These legal realities must be contrasted with the extravagant opinion, which believes that the protection of humanity can only be safeguarded by a kind of international sovereignty limited by the sovereignty of the individual states. This would be an aim which we would most sincerely desire to attain, but practice shows that there are plenty of crimes against humanity even today, but no institution which has the power to punish them. There will never be such an institution, except insofar as it concerns the totally vanquished after a total war, to which in the future every war must lead.
Another point of view is quoted too which, in face of the decision of the IMT and while avoiding a precedent, will make crimes against humanity independent, at least insofar as application in Germany is concerned, with the effect that crimes of Germans against Germans could be punished by the military tribunals of the occupying power.
It is maintained that the authority of the Control Commission for Germany with regard to national law gave them the power to extend the scope of punishment for crimes against humanity, independent of the statute. This is opposed by the elementary principle of international law that the legislative authority of an occupying power only begins with the moment of occupation and therefore can have no retrospective force. This principle is not in opposition to the theory that international law acknowledged a so-called “retrospectiveness” for war crimes in a wider sense, for this retrospectiveness only refers to the “international crimes” which are effective outside of one’s own country and have an immediate influence from the point of view of international law. There it serves to carry through international penal law, the realization of which would otherwise be impossible. Here the so-called retrospectiveness means nothing else but that international law takes precedence over national law. This international point of view can have no value for national law.
If a different rule were in operation, all persons who supported the political opponent, i. e., the so-called “patriots” might be punished after the occupation of a country, and Hitler’s Commissar Order [Kommissar-Befehl] according to which all active Communists were to be shot, would be sanctioned, because they were Communists and because of that were declared enemies of mankind, i. e. “criminals against humanity.”

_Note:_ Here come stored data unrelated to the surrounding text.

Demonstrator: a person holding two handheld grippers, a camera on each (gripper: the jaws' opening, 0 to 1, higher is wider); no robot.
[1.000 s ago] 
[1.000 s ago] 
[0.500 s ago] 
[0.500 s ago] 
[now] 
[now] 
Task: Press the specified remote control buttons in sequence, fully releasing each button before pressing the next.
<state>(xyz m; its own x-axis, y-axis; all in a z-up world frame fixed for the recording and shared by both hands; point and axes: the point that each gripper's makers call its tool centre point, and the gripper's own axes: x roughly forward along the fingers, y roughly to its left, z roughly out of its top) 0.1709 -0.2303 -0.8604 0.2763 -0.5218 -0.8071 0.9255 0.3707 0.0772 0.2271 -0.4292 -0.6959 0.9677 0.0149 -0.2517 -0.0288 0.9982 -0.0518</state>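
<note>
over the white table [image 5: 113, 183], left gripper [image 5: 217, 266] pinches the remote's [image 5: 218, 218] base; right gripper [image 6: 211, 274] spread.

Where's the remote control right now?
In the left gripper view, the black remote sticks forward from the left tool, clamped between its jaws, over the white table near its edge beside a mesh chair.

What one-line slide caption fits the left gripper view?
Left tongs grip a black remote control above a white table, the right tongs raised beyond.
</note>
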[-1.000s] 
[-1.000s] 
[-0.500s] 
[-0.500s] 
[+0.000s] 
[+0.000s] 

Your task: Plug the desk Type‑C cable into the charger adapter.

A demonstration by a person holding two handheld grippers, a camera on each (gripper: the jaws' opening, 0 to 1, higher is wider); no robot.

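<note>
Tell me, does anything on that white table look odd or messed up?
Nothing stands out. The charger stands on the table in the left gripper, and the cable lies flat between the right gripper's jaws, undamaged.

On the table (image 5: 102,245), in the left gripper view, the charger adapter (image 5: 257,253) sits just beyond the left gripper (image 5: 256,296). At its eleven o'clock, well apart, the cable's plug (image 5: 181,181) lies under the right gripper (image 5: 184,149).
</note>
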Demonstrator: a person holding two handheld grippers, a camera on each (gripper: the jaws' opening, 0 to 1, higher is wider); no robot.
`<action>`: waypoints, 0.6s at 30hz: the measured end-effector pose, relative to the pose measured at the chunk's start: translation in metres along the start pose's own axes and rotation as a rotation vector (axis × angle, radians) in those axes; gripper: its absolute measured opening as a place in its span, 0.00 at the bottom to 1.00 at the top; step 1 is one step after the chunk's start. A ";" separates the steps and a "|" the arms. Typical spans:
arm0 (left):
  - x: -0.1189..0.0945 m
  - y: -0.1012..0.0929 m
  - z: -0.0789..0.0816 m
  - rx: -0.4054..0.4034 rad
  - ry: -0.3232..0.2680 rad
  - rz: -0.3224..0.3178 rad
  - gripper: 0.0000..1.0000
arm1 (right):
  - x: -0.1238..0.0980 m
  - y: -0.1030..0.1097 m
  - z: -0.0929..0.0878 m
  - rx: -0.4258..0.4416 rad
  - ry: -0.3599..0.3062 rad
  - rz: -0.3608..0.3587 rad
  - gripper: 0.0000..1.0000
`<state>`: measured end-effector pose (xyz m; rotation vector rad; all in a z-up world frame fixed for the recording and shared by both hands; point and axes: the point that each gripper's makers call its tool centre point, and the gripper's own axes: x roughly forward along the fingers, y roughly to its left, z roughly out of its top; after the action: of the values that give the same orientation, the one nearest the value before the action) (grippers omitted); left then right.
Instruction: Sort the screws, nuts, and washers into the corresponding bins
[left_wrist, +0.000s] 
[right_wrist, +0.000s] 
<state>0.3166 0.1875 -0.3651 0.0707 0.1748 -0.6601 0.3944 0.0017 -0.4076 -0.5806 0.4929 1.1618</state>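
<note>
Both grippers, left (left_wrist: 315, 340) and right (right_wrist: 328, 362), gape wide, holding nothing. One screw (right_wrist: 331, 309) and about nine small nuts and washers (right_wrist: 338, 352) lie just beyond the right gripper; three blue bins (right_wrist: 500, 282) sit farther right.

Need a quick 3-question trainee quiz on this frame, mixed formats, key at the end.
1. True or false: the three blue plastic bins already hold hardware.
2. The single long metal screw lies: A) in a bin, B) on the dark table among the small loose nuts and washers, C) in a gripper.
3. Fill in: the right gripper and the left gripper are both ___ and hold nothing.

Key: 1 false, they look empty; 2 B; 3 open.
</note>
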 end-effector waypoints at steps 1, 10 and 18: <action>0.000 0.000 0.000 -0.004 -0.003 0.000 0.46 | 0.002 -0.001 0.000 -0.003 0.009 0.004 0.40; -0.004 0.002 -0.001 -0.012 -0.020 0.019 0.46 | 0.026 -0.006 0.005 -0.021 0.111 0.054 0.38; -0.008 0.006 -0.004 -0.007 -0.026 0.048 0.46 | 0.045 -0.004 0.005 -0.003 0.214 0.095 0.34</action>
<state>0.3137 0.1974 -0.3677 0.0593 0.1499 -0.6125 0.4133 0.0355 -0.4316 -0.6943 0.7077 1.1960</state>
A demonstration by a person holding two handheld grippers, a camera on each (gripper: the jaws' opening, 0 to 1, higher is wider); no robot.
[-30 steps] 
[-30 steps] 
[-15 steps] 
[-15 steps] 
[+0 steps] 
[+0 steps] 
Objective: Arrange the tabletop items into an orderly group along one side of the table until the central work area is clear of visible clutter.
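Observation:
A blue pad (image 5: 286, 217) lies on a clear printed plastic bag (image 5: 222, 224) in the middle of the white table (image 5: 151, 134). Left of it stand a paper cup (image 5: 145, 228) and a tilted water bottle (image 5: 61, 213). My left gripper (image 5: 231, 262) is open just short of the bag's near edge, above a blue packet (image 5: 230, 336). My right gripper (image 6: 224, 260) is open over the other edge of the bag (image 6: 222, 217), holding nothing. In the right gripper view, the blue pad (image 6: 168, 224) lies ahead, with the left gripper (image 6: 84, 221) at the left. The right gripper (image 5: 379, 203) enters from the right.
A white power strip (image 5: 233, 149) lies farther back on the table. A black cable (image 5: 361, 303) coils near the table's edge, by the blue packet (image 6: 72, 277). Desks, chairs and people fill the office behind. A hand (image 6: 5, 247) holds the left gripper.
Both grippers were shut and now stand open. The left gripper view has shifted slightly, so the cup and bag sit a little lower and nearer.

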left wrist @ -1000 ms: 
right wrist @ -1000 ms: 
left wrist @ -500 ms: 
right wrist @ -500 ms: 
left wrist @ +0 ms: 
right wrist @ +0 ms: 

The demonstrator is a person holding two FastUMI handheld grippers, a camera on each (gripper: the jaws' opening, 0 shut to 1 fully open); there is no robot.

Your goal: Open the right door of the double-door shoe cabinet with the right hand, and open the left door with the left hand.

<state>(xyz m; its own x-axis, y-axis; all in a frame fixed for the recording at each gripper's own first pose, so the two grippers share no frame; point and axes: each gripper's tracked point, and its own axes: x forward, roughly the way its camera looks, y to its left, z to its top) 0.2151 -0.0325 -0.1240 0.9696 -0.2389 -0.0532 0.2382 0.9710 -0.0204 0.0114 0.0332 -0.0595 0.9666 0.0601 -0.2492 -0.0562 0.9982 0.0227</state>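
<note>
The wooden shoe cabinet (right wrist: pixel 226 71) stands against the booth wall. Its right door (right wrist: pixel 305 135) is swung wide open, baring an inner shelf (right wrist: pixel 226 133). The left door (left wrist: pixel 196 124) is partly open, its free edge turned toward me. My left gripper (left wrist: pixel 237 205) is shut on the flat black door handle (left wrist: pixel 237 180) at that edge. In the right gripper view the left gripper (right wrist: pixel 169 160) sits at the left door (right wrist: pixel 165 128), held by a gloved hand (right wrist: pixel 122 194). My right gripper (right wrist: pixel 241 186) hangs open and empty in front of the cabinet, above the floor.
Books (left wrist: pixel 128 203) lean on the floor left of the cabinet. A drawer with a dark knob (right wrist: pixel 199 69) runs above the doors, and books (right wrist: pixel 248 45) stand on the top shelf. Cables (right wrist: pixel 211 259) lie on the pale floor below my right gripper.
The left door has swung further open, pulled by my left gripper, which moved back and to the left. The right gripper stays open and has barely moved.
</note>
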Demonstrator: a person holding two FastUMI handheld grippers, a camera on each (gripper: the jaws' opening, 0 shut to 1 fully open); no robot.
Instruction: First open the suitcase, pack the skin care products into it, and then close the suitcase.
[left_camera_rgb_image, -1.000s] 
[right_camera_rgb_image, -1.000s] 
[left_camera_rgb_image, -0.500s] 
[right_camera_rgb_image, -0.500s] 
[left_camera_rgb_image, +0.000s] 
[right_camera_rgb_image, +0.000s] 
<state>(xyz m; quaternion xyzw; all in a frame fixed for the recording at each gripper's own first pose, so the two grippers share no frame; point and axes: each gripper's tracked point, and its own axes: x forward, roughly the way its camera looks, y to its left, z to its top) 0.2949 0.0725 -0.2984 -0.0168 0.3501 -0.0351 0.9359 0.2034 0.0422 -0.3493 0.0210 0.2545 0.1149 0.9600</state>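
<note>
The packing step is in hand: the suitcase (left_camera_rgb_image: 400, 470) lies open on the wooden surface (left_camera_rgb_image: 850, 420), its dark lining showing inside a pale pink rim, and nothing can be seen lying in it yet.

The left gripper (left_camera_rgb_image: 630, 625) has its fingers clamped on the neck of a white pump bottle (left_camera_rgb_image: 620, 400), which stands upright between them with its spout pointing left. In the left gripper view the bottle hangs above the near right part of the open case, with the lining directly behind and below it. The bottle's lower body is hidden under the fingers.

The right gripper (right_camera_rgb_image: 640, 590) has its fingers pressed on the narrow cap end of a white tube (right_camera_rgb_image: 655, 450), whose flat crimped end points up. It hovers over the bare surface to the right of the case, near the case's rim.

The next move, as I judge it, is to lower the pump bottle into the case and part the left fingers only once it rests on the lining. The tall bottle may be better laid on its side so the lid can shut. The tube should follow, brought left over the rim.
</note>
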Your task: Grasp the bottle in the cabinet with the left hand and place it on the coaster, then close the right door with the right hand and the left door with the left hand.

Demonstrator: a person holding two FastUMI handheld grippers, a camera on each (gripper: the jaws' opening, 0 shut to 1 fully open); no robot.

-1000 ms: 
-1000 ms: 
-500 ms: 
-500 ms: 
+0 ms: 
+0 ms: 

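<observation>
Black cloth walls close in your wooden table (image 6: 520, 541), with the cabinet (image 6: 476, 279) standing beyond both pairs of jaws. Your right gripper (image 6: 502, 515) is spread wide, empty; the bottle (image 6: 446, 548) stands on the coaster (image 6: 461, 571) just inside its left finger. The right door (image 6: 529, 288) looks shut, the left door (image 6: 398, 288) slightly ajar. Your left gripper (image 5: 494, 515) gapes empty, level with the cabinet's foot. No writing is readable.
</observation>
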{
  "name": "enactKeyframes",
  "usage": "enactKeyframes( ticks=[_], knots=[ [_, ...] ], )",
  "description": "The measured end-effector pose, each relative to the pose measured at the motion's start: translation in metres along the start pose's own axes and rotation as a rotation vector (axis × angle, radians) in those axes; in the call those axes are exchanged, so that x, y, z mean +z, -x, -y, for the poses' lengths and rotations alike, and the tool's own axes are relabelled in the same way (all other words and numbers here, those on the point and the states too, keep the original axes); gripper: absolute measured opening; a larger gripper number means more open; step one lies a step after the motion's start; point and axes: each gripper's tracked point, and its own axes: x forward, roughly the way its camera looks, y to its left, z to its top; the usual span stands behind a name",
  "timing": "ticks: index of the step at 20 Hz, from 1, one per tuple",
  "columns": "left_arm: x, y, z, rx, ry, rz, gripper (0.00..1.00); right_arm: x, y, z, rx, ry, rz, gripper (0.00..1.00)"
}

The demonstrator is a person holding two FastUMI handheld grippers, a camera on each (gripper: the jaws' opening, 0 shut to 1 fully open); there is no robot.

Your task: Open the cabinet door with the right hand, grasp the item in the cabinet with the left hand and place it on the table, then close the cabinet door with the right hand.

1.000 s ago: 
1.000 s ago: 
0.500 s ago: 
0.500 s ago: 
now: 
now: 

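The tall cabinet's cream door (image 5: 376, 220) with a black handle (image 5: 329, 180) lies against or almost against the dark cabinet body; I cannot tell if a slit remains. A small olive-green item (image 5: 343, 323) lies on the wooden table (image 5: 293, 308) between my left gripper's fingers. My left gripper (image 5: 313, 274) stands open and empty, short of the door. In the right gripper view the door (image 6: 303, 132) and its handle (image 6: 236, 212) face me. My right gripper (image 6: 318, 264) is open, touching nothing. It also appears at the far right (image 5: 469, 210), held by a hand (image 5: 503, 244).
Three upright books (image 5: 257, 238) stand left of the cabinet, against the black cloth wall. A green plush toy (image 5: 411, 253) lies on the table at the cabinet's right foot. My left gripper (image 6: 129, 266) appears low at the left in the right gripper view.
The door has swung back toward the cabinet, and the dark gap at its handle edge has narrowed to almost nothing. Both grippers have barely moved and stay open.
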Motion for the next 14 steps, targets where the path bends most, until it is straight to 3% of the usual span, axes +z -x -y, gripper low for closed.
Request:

Such a checking of the “morals” of the enemy seems inadmissible; the checking of the conditions in one’s own country is a matter for the people itself; the latter may, on account of its laws, or in a revolution, prosecute its compatriots itself, on the grounds of their behavior. The IMT kept just to this fundamental idea of the statute and one cannot push this law aside arbitrarily by declaring on political grounds that in order to secure peace and democracy all actions committed formerly in the country must be punished as crimes against humanity.
By such an interpretation of the authority in national law you would place yourself in strong opposition to the proclamation of General Eisenhower on the occasion of the occupation of Germany; this was incorporated in Law No. 1 of Military Government, and the following was decreed under threat of death in case of violation:
“Accusation may only be brought in, sentence only be passed and punishment be inflicted, if a law which was in force at the time when the act was committed expressly declares this action punishable. Punishment of acts as a result of application of analogy or according to the opinion of the ‘sound popular feeling’ is prohibited.”
Then attempts were made to support the unlimited legislative right of the occupying power by other means, and they referred to a “debellatio” or “quasi-debellatio” or to the fact that Germany had capitulated unconditionally.
Disregarding the fact that no debellatio is in hand and that only the Allies pronounce themselves occupying powers, and, without mentioning that Grossadmiral Doenitz[[134]] had no valid authority to renounce the protective international law for the German people, the valid law is clearly laid down in the Hague Convention. The regulations contained there in Chapter III have been created just for a capitulation situation and regulate the right of occupation.
Unconditional capitulation does not mean renunciation of the protection of international law nor submission to arbitrariness and illegality; but capitulation within the framework of the war conventions, i. e., within the framework of the Hague Convention.